Datenannotation

Definition von Datenannotation Helge Meinhold
14. Juni 2019 |  825  0
Helge Meinhold

Annotation heißt „Hinzufügung“, „Beifügung“ oder auch „Anmerkung“. Bezogen auf Daten bedeutet Datenannotation, dass wesentliche Primärdaten durch Sekundärdaten ergänzt werden. Damit sind die angefügten Informationen den Marginalien in Büchern oder den Kommentaren in Quellcodes sehr ähnlich. Sie liefern Mehrwerte als strukturierte Zusatzinformationen, ohne die Originaldaten zu verändern.  

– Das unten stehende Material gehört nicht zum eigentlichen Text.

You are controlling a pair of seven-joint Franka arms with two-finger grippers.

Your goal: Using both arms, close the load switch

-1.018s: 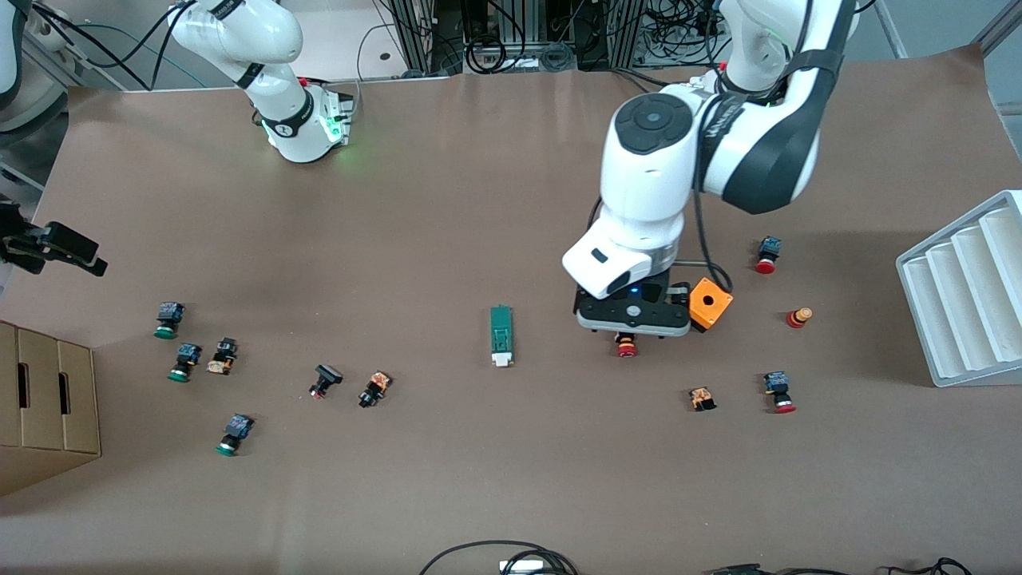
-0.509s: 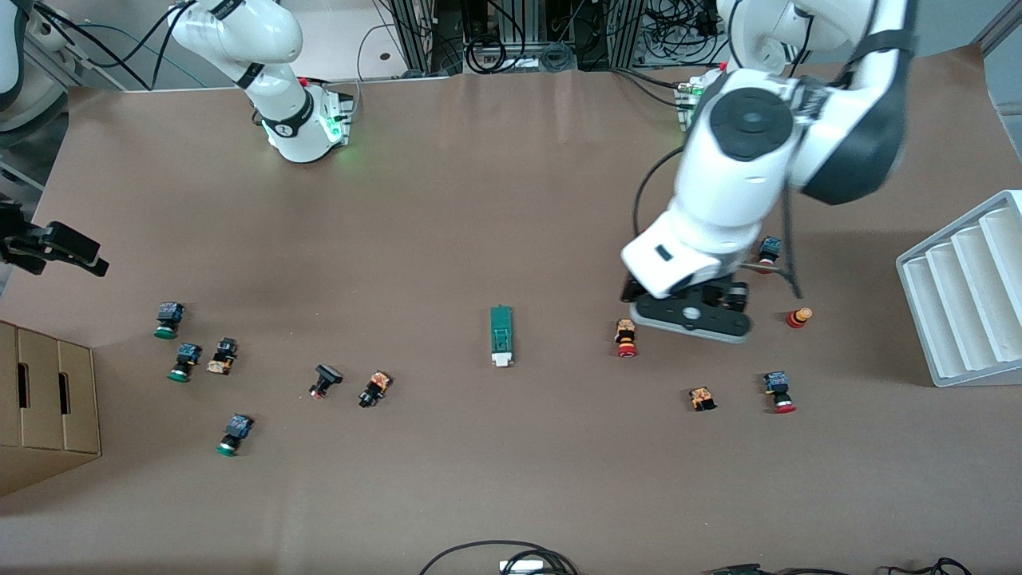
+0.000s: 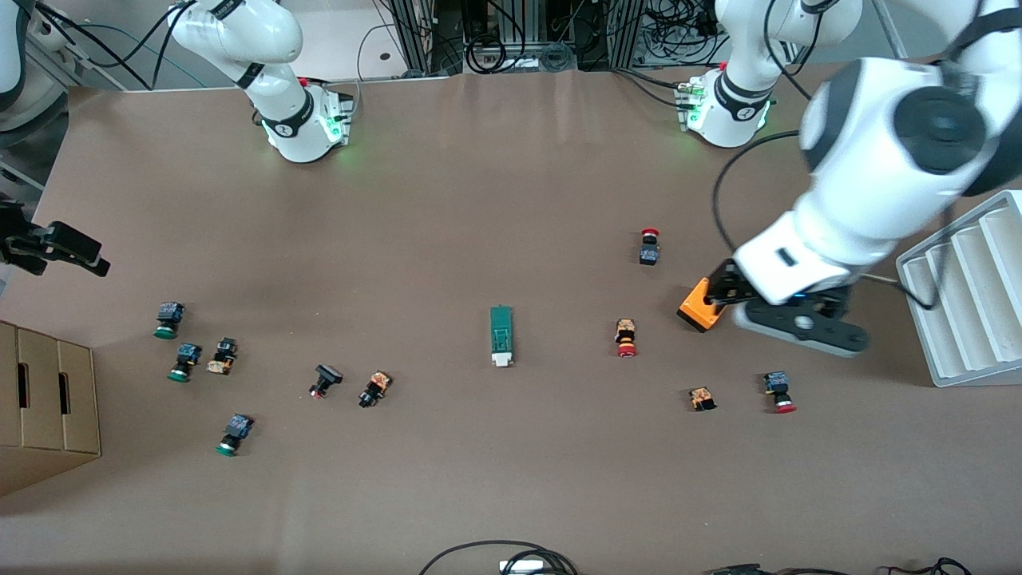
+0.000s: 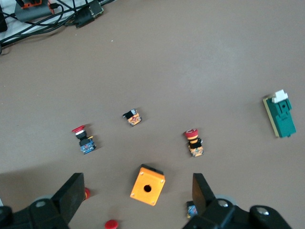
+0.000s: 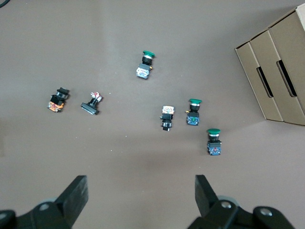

Die Notwendigkeit, Daten zu annotieren, gibt es im Digital Commerce reichlich. Datenqualität wird immer aus der Sicht des Nutzes bewertet. Artikeldaten aus einem B2B ERP-Kontext sind in den seltensten Fällen dazu geeignet, einen B2C-Shopkunden zu überzeugen. So beschreibt beispielsweise die B2B Materialbezeichnung „LD16_SLB“ leider nicht das „weiche, dunkelbraune Spaltleder“, welches den Interessenten zum Kunden macht. In diesem Fall wäre es möglich, eine automatisierte Annotierung umzusetzen. In Fällen, die eher mit subjektiven Eigenschaften wie „Stil“ oder „Design“ arbeiten, muss dies oft manuell gelöst werden.

Immer öfter kommen KI-Systeme als Lösung für digitale Geschäftsprozesse zum Einsatz. Damit KI-Systeme/Prozesse effektiv und zielgerichtet Mehrwerte generieren, müssen sie mit Trainingsdaten spezifiziert werden. Ist die Datenbasis allerdings zu einseitig und nicht ausgewogen, wird die KI mit „Vorurteilen“, also mit schlechter Generalisierung und ohne Präzision aufgebaut. Ein neuronales Netz und ausreichend Trainingsdaten sind also kein Garant für eine effektive KI. Die Auswahl und besonders die Annotation der Daten sind für das Training einer KI daher von besonderer Bedeutung.